# [INSTRUCTIONS FOR THE TASK]
Please repeat every entry exactly as written, but skip the pictures.

# [DATA FOR THIS EXERCISE]

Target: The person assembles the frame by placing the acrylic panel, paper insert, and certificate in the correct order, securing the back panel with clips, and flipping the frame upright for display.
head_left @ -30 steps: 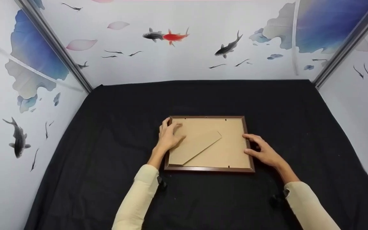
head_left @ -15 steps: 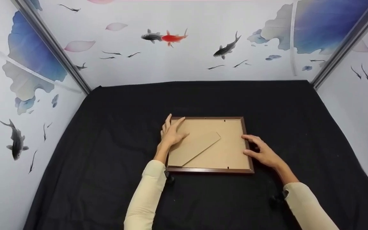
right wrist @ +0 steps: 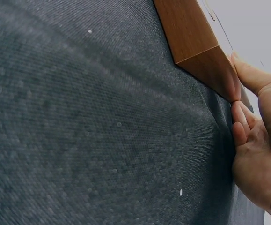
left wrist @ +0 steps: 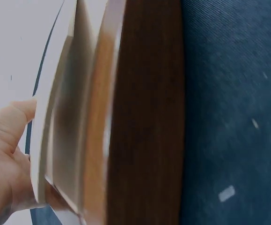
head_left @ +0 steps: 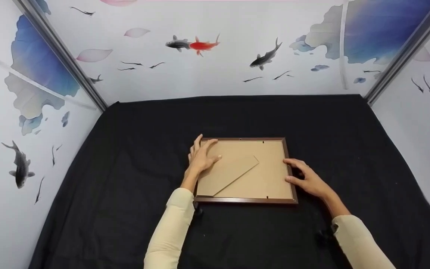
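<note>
A picture frame with a dark brown wooden rim lies face down, its tan backing board up. A slanted easel stand lies across that board; in the left wrist view the stand's edge is slightly raised off it. My left hand holds the frame's left side, thumb over the stand and outer fingers along the rim. At the right side, my right hand pinches the rim, thumb on top and fingers against the outer edge, as the right wrist view also shows.
Black cloth covers the table under the frame. White panels printed with fish and leaves enclose the back and both sides, joined by metal posts. Small pale specks dot the cloth.
My left hand has shifted slightly right and up the frame's left side, its index finger stretching toward the top rim. My right hand and the frame have stayed nearly still.
</note>
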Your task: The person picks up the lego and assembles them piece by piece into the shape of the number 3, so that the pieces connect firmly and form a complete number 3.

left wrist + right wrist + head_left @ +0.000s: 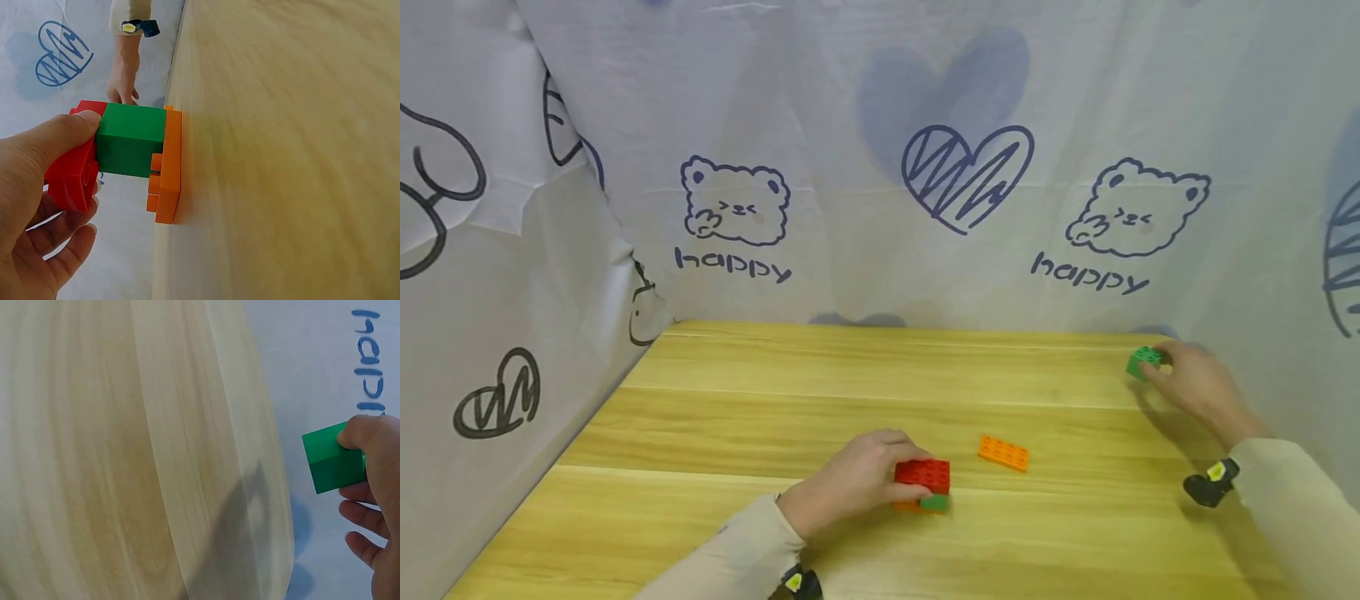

# [EXPECTED ANSWER]
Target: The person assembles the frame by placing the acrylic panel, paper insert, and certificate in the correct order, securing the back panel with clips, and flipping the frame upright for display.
head_left @ -30 steps: 
head_left @ -15 steps: 
right wrist @ +0 steps: 
left wrist @ +0 steps: 
head_left @ +0 steps: 
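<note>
A picture frame with a dark brown wooden rim lies face down, its tan backing board up. A slanted easel stand lies across that board; in the left wrist view the stand's edge is slightly raised off it. My left hand holds the frame's left side, thumb over the stand and outer fingers along the rim. At the right side, my right hand pinches the rim, thumb on top and fingers against the outer edge, as the right wrist view also shows.
Black cloth covers the table under the frame. White panels printed with fish and leaves enclose the back and both sides, joined by metal posts. Small pale specks dot the cloth.
My left hand has shifted slightly right and up the frame's left side, its index finger stretching toward the top rim. My right hand and the frame have stayed nearly still.
</note>
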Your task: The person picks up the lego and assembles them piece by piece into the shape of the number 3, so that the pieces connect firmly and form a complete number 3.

left wrist + right wrist + head_left @ +0.000s: 

The output requires no further additions.